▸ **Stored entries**
[Start of section]

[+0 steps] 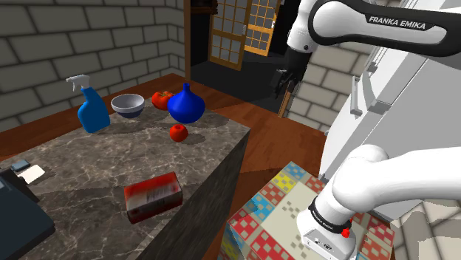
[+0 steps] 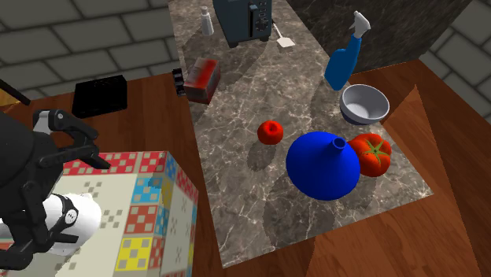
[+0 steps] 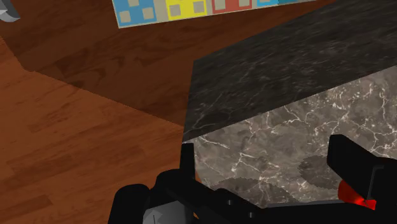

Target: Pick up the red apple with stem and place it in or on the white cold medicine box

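Dark marbled counter (image 1: 89, 166), wooden floor (image 1: 270, 140), grey stone-block walls (image 1: 44, 59) all round. The red apple (image 1: 178, 132) sits on the counter near its edge, just at six o'clock of the blue vase (image 1: 185, 107) in the shoulder view. It is upright with its stem dimple facing up, and too round to show a long axis. The red-and-white box (image 1: 154, 196) lies flat, running eight to two o'clock. Count: one apple, one tomato (image 1: 161, 99), one vase, one bowl (image 1: 128, 105), one spray bottle (image 1: 92, 111), one box. The gripper (image 1: 284, 83) hangs at two o'clock, well apart, fingers spread, holding nothing.
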Action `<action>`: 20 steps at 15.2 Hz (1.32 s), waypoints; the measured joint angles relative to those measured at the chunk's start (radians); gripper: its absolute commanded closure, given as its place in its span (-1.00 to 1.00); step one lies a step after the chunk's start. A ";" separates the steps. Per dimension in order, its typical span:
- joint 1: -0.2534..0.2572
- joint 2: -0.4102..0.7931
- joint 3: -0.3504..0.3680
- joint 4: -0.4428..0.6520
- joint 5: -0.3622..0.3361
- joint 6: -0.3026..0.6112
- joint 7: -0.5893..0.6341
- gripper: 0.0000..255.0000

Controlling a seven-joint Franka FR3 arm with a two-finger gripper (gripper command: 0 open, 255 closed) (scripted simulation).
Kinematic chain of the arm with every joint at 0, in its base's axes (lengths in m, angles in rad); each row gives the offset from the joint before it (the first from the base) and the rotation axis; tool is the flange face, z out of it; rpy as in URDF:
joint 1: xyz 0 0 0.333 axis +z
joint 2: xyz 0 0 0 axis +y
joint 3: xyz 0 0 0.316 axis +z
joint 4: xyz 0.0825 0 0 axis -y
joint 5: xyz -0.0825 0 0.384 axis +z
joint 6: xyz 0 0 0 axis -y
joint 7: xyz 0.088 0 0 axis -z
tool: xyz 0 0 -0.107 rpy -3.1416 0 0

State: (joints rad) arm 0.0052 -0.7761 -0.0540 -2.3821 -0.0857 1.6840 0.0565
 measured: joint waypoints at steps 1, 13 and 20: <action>0.000 0.000 0.000 0.000 0.000 0.000 0.000 -1.00; 0.035 0.226 0.128 -0.071 0.093 0.372 0.231 -1.00; 0.044 0.433 0.220 -0.032 0.103 0.596 0.393 -1.00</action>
State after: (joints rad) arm 0.0487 -0.3426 0.1661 -2.4146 0.0173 2.2799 0.4495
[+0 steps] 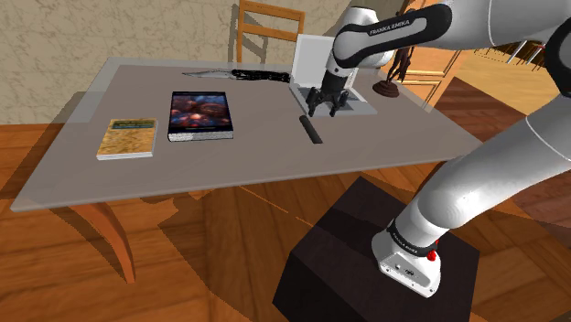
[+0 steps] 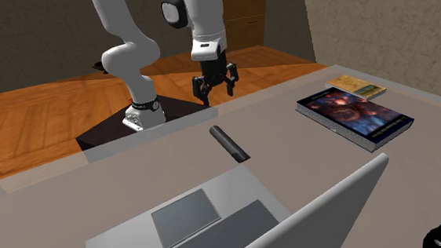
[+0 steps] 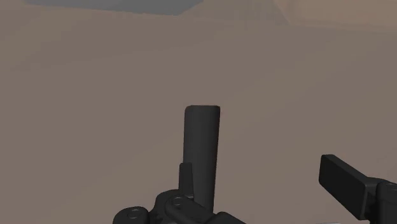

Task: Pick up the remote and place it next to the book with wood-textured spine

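Black fingers (image 3: 347, 184) of the all-black gripper (image 2: 214, 87) come closest to us in the wrist view, standing well apart with nothing clasped between them. Under them lies the slim, dark grey, bar-shaped remote (image 2: 229, 143), flat on the pale grey tabletop (image 1: 229, 165). The gripper hangs above the end of it farther from the open white laptop (image 1: 316, 64), clear of it. We place the remote just in front of that laptop, between it and the tabletop's edge by the black box stand (image 1: 366, 256). Well apart from the laptop, toward the shoulder view's left, we find a large book with a dark red-and-blue cover (image 1: 201, 114). Farther from the laptop still lies a small book with a yellowish-green cover (image 1: 127, 137). We cannot tell which spine is wood-textured. Behind the laptop stands a wooden chair (image 1: 267, 27).
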Robot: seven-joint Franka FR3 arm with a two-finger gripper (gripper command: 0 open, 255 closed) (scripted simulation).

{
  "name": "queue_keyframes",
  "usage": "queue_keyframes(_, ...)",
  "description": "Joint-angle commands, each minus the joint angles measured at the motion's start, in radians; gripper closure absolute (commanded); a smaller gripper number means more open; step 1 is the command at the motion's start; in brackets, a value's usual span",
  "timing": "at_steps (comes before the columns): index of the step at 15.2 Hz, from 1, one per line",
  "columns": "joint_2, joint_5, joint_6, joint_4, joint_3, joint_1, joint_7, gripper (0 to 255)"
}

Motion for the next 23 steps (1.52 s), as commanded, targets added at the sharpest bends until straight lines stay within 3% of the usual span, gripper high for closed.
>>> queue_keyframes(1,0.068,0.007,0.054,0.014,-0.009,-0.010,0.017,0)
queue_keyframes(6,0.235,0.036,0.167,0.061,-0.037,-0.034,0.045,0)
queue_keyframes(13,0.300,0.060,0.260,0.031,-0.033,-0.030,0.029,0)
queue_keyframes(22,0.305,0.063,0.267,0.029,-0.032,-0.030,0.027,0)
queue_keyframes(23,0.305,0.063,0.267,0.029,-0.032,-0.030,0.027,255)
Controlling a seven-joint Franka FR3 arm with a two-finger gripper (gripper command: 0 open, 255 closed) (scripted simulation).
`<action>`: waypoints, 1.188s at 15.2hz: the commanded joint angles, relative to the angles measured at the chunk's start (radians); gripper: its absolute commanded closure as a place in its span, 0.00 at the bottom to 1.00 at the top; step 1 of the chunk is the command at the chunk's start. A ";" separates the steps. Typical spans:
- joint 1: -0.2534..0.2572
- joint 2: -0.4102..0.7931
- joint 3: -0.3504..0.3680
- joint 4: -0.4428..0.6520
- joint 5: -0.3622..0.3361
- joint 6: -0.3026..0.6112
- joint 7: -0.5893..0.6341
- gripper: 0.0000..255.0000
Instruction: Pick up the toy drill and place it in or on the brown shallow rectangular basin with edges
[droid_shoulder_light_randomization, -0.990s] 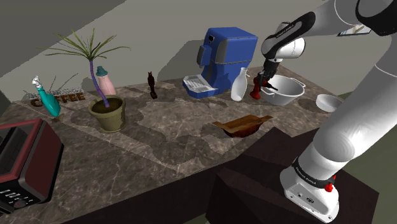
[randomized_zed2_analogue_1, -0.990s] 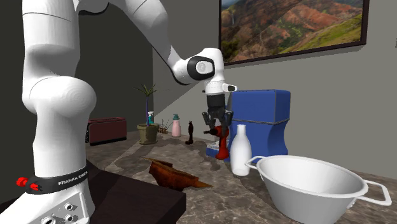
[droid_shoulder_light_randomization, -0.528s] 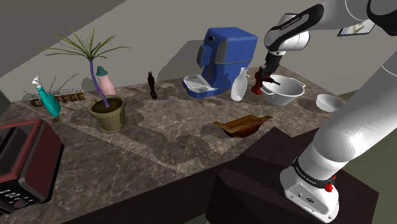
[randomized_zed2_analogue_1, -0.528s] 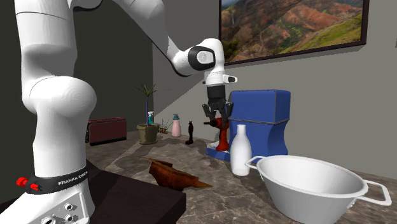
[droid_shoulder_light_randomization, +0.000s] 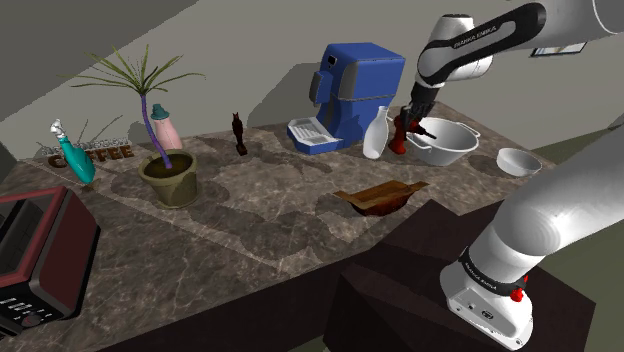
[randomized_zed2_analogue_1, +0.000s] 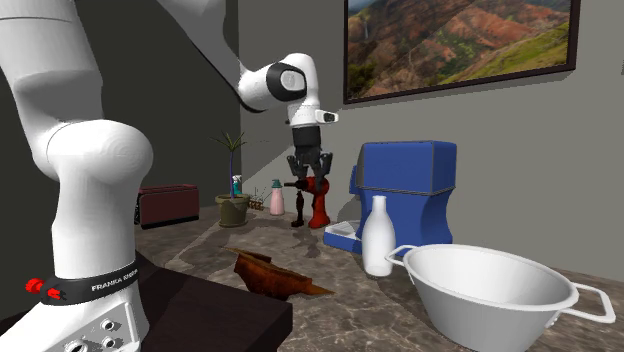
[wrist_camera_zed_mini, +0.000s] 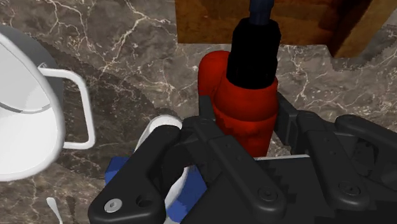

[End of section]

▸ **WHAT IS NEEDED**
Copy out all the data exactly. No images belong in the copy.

▸ **FINISHED TASK**
[+0 steps] 
[+0 steps] 
[+0 steps] 

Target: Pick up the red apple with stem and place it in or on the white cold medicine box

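Dark marbled counter (image 1: 89, 166), wooden floor (image 1: 270, 140), grey stone-block walls (image 1: 44, 59) all round. The red apple (image 1: 178, 132) sits on the counter near its edge, just at six o'clock of the blue vase (image 1: 185, 107) in the shoulder view. It is upright with its stem dimple facing up, and too round to show a long axis. The red-and-white box (image 1: 154, 196) lies flat, running eight to two o'clock. Count: one apple, one tomato (image 1: 161, 99), one vase, one bowl (image 1: 128, 105), one spray bottle (image 1: 92, 111), one box. The gripper (image 1: 284, 83) hangs at two o'clock, well apart, fingers spread, holding nothing.
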Action `<action>`: 20 steps at 15.2 Hz (1.32 s), waypoints; the measured joint angles relative to those measured at the chunk's start (radians); gripper: its absolute commanded closure, given as its place in its span (-1.00 to 1.00); step one lies a step after the chunk's start. A ";" separates the steps. Per dimension in order, its typical span:
- joint 1: -0.2534..0.2572
- joint 2: -0.4102..0.7931
- joint 3: -0.3504..0.3680
- joint 4: -0.4428..0.6520
- joint 5: -0.3622..0.3361
- joint 6: -0.3026..0.6112
- joint 7: -0.5893..0.6341
- gripper: 0.0000..255.0000

Controlling a seven-joint Franka FR3 arm with a two-finger gripper (gripper command: 0 open, 255 closed) (scripted simulation).
Kinematic chain of the arm with every joint at 0, in its base's axes (lengths in m, angles in rad); each row gives the offset from the joint before it (the first from the base) and the rotation axis; tool is the flange face, z out of it; rpy as in URDF:
joint 1: xyz 0 0 0.333 axis +z
joint 2: xyz 0 0 0 axis +y
joint 3: xyz 0 0 0.316 axis +z
joint 4: xyz 0.0825 0 0 axis -y
joint 5: xyz -0.0825 0 0.384 axis +z
joint 6: xyz 0 0 0 axis -y
joint 7: xyz 0.088 0 0 axis -z
tool: xyz 0 0 -0.107 rpy -3.1416 0 0

State: (joints rad) arm 0.0052 -0.7761 -0.0540 -2.3821 -0.0857 1.6840 0.0565
 measured: joint waypoints at steps 1, 13 and 20: <action>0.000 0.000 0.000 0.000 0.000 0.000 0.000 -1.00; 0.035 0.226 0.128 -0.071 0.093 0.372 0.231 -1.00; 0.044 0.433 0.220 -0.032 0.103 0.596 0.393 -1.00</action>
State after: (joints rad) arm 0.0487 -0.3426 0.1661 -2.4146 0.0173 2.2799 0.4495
[+0 steps] 
[+0 steps] 
[+0 steps] 

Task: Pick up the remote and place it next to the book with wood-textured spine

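Black fingers (image 3: 347, 184) of the all-black gripper (image 2: 214, 87) come closest to us in the wrist view, standing well apart with nothing clasped between them. Under them lies the slim, dark grey, bar-shaped remote (image 2: 229, 143), flat on the pale grey tabletop (image 1: 229, 165). The gripper hangs above the end of it farther from the open white laptop (image 1: 316, 64), clear of it. We place the remote just in front of that laptop, between it and the tabletop's edge by the black box stand (image 1: 366, 256). Well apart from the laptop, toward the shoulder view's left, we find a large book with a dark red-and-blue cover (image 1: 201, 114). Farther from the laptop still lies a small book with a yellowish-green cover (image 1: 127, 137). We cannot tell which spine is wood-textured. Behind the laptop stands a wooden chair (image 1: 267, 27).
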Robot: seven-joint Franka FR3 arm with a two-finger gripper (gripper command: 0 open, 255 closed) (scripted simulation).

{
  "name": "queue_keyframes",
  "usage": "queue_keyframes(_, ...)",
  "description": "Joint-angle commands, each minus the joint angles measured at the motion's start, in radians; gripper closure absolute (commanded); a smaller gripper number means more open; step 1 is the command at the motion's start; in brackets, a value's usual span",
  "timing": "at_steps (comes before the columns): index of the step at 15.2 Hz, from 1, one per line",
  "columns": "joint_2, joint_5, joint_6, joint_4, joint_3, joint_1, joint_7, gripper (0 to 255)"
}

Motion for the next 23 steps (1.52 s), as commanded, targets added at the sharpest bends until straight lines stay within 3% of the usual span, gripper high for closed.
>>> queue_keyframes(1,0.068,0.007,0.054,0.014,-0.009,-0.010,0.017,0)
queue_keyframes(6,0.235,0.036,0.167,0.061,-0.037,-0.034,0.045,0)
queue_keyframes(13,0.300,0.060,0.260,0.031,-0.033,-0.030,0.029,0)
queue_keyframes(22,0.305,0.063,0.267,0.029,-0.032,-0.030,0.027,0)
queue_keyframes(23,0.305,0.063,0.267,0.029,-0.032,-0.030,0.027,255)
Controlling a seven-joint Franka FR3 arm with a two-finger gripper (gripper command: 0 open, 255 closed) (scripted simulation).
`<action>`: waypoints, 1.188s at 15.2hz: the commanded joint angles, relative to the angles measured at the chunk's start (radians); gripper: its absolute commanded closure as a place in its span, 0.00 at the bottom to 1.00 at the top; step 1 of the chunk is the command at the chunk's start. A ";" separates the steps. Typical spans:
- joint 1: -0.2534..0.2572
- joint 2: -0.4102..0.7931
- joint 3: -0.3504..0.3680
- joint 4: -0.4428..0.6520
- joint 5: -0.3622..0.3361
- joint 6: -0.3026..0.6112
- joint 7: -0.5893..0.6341
- gripper: 0.0000..255.0000
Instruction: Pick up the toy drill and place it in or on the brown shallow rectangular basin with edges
[droid_shoulder_light_randomization, -0.990s] 
[randomized_zed2_analogue_1, -0.990s] 
[droid_shoulder_light_randomization, -0.528s] 
[randomized_zed2_analogue_1, -0.528s] 
[droid_shoulder_light_randomization, +0.000s] 
[randomized_zed2_analogue_1, +0.000s] 
[wrist_camera_zed_mini, +0.000s] 

Exercise complete, with nothing further to add.